Graph API
Build CSR relationship indexes, traverse neighbors, find shortest paths, and run worst-case optimal joins via the Rust Graph API.
Teide's Graph API operates on the same lazy DAG as all other operations. You build a Rel (compressed sparse row index) from table columns, then call traversal operations on a Graph. Everything is optimized and executed together when you call execute().
Rel — Building the Index
A Rel is a CSR-encoded adjacency index between two sets of nodes. There are two ways to build one:
From a foreign key column
Use Rel::build() when one table has a column of I64 row offsets pointing into a target table:
use teide::{Context, Rel};
let ctx = Context::new()?;
let edges = ctx.read_csv("edges.csv")?; // columns: src, dst, weight
// Build a CSR from the "dst" foreign key column.
// n_target_nodes = number of rows in the target table.

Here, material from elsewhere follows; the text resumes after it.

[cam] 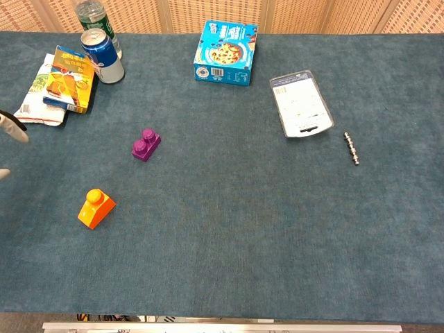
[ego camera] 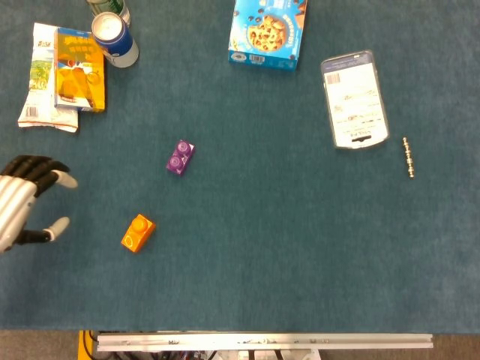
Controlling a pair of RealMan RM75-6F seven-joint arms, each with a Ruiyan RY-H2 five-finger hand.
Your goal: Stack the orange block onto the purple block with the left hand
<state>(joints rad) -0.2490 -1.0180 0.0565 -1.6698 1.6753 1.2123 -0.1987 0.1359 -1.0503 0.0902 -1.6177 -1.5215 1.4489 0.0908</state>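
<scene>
The orange block (ego camera: pixel 138 232) (cam: pixel 96 208) lies on the blue cloth, toward the left front. Farther back and a little right sits the purple block (ego camera: pixel 179 157) (cam: pixel 146 144), with a gap between the two. My left hand (ego camera: pixel 22 202) enters from the left edge in the head view, open, fingers spread, holding nothing, well left of the orange block. In the chest view only its fingertips (cam: pixel 14 128) show at the left edge. The right hand is not visible in either view.
At the back left are a snack packet (ego camera: pixel 66 75), a blue can (ego camera: pixel 114 37) and a green bottle (cam: pixel 96 15). A blue cookie box (ego camera: pixel 268 31) lies at the back centre, a flat clear package (ego camera: pixel 353 99) and a small metal rod (ego camera: pixel 408 157) at the right.
</scene>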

let rel = Rel::build(&edges, "dst", 1000, true)?;
| Parameter | Type | Description |
|---|---|---|
from_table | &Table | Table containing the foreign key column |
fk_col | &str | Name of the I64 column with target row offsets |
n_target_nodes | i64 | Number of rows in the target table (upper bound on IDs) |
sort | bool | Sort target lists for deterministic traversal order |
From an edge table
Use Rel::from_edges() when you have explicit source/destination columns:
let edges = ctx.read_csv("friendships.csv")?; // columns: person_a, person_b
let rel = Rel::from_edges(
&edges,
"person_a", // source column
"person_b", // destination column
1000, // number of source nodes
1000, // number of destination nodes
true, // sort targets
)?;
| Parameter | Type | Description |
|---|---|---|
edge_table | &Table | Table with source and destination columns |
src_col | &str | Name of the I64 source node column |
dst_col | &str | Name of the I64 destination node column |
n_src | i64 | Number of source nodes |
n_dst | i64 | Number of destination nodes |
sort | bool | Sort target lists for deterministic traversal order |
Rel — Persistence
Relationship indexes can be saved to disk and loaded back, avoiding the cost of rebuilding from raw data:
// Save to disk
rel.save("/data/indexes/friends")?;
// Load from disk (full copy into memory)
let rel = Rel::load("/data/indexes/friends")?;
// Memory-map from disk (zero-copy, pages on demand)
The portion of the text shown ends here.